(Task brief):
Check every line of the material below for the string "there", and return the ones that have it.

(Beginning of Recorded data)

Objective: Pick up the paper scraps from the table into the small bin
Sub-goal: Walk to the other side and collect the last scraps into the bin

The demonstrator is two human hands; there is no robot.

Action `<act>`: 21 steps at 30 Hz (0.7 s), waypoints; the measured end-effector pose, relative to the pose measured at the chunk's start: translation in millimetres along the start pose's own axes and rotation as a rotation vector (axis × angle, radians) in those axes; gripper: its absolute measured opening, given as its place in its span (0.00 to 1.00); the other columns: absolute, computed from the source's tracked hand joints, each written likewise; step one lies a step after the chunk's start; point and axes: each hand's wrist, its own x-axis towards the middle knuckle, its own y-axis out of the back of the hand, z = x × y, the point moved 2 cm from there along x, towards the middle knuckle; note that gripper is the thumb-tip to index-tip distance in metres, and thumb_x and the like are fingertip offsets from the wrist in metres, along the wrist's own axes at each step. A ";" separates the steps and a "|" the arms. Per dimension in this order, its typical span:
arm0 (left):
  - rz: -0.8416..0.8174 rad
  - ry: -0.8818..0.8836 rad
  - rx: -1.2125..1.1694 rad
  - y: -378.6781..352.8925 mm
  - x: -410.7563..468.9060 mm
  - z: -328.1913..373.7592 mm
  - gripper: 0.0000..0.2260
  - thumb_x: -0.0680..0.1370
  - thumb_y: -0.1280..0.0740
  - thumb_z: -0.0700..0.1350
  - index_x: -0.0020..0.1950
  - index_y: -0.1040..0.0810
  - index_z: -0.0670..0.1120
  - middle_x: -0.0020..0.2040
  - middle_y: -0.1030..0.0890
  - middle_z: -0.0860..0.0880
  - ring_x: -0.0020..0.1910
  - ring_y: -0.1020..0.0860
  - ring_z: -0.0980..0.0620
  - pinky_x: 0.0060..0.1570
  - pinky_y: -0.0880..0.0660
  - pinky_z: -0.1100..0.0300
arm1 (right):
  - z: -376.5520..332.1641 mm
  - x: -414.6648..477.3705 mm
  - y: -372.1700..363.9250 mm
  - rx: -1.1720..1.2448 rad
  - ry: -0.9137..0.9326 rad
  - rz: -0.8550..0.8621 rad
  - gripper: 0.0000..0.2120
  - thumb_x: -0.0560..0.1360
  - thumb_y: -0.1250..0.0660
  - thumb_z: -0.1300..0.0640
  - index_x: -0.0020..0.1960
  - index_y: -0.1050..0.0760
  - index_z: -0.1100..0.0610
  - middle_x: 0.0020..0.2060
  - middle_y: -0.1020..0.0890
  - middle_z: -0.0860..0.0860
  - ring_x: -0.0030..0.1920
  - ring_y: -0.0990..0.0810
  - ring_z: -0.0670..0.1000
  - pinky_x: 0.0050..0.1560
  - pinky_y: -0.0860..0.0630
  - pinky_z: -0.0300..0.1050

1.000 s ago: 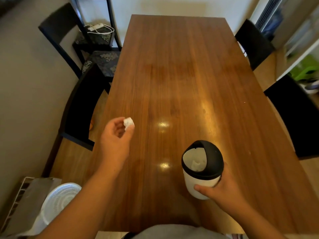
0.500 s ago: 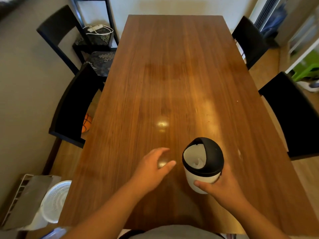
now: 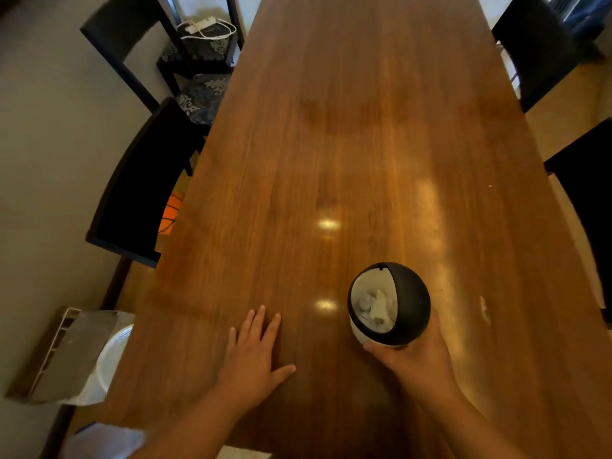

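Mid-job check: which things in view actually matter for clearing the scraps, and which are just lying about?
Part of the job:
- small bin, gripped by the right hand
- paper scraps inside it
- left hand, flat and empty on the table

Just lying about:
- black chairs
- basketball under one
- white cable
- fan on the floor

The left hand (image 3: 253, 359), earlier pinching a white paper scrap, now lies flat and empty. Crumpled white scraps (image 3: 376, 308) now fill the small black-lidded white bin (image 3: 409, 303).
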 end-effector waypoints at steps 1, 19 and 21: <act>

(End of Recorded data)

(Answer to this task):
The demonstrator is two human hands; there is no robot.
Action `<act>`: 21 steps at 30 Hz (0.7 s), waypoints; the measured end-effector pose, relative to the pose measured at the chunk's start: translation in millimetres along the start pose's own axes and rotation as a rotation vector (axis × angle, radians) in those axes; gripper: its absolute measured opening, given as its place in its span (0.00 to 1.00); the other columns: absolute, computed from the source's tracked hand joints, each written likewise; step one lies a step after the chunk's start; point and axes: each hand's wrist, its own x-axis towards the middle knuckle, its own y-axis out of the back of the hand, z = x × y, the point moved 2 cm from there along x, towards the middle knuckle; note that gripper is the thumb-tip to index-tip distance in metres, and thumb_x and the like are fingertip offsets from the wrist in metres, along the wrist's own axes at each step. A ";" separates the steps and a "|" the arms. Per dimension in this order, its typical span:

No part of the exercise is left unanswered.